» TASK
Write out, please, the lines from the beginning of the material to the line with "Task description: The", including both ends and nothing else.

====

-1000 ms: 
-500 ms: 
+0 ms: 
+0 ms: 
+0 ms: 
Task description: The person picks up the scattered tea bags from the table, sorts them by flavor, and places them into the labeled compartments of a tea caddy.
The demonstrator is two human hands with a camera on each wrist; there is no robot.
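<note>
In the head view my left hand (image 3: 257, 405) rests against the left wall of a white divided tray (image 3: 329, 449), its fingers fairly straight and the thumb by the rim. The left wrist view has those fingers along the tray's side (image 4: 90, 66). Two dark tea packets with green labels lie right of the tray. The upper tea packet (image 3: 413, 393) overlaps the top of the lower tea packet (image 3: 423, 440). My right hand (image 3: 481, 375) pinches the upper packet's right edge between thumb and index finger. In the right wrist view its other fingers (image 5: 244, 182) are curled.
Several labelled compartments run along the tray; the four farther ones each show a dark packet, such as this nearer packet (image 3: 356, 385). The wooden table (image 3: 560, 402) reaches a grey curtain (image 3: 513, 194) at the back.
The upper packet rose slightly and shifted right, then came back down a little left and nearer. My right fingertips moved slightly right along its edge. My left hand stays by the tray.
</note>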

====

» TASK RESULT
-1000 ms: 
-500 ms: 
+0 ms: 
+0 ms: 
+0 ms: 
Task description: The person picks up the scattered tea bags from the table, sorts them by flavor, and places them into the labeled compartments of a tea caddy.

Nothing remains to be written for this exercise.